=== EXERCISE BRIEF ===
Search the data below for the word "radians" and report how many lines contain it, with no added words.

=== RECORDED INFORMATION ===
........

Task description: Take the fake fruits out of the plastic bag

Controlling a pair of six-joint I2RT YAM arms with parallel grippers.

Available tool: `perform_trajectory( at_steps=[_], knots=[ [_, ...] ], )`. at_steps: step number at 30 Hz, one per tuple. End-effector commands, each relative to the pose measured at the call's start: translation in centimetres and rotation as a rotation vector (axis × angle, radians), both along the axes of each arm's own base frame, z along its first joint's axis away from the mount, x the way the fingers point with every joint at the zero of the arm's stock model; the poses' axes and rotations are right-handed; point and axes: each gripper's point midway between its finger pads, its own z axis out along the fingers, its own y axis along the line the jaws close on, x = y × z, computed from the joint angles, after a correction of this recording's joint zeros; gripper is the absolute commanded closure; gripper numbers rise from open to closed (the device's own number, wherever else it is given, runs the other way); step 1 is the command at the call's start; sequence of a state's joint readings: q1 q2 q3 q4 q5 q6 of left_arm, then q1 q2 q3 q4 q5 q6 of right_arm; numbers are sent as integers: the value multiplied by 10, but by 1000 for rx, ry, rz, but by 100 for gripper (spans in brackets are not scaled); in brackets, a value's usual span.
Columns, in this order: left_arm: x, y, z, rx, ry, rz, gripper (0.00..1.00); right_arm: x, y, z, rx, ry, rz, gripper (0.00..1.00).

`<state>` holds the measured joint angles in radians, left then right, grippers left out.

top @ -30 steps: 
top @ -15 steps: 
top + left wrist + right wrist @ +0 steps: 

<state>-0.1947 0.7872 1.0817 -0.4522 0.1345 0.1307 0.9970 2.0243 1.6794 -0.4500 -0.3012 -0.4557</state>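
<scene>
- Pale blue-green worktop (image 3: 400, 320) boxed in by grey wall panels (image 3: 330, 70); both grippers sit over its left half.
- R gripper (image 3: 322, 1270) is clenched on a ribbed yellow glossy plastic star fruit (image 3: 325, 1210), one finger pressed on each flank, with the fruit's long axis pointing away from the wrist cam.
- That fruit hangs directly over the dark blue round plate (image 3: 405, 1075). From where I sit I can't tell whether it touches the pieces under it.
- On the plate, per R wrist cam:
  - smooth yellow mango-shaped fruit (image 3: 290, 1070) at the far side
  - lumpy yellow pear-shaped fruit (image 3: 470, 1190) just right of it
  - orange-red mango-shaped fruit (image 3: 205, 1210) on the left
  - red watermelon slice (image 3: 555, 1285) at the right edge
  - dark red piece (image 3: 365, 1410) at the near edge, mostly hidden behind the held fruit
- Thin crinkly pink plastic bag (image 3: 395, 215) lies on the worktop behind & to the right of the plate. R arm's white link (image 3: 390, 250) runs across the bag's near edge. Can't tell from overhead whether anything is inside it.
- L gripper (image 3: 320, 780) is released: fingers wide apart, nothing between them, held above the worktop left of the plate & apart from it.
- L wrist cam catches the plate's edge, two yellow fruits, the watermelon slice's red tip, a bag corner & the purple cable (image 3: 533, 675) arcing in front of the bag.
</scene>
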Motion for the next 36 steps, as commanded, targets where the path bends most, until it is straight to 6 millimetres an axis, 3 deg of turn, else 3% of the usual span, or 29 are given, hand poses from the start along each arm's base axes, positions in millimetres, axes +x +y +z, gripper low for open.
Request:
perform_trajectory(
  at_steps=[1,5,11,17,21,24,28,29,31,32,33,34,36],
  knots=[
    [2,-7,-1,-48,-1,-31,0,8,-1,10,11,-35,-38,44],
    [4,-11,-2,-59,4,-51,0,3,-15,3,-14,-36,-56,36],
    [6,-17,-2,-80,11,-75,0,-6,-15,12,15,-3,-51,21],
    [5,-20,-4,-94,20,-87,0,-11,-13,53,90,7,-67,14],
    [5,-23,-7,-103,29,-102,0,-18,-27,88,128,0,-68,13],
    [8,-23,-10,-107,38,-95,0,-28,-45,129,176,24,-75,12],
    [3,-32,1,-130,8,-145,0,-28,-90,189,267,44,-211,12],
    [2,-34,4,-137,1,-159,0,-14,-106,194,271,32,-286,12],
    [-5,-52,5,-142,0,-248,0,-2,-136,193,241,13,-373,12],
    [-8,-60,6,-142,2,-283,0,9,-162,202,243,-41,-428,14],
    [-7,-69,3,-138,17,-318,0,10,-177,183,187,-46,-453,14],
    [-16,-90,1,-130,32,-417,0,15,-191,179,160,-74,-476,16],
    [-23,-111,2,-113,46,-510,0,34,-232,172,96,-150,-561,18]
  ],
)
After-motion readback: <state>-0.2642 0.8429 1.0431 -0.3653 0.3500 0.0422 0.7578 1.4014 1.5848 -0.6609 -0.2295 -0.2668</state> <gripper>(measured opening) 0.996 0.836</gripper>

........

=== RESULT OF THIS EXERCISE ===
2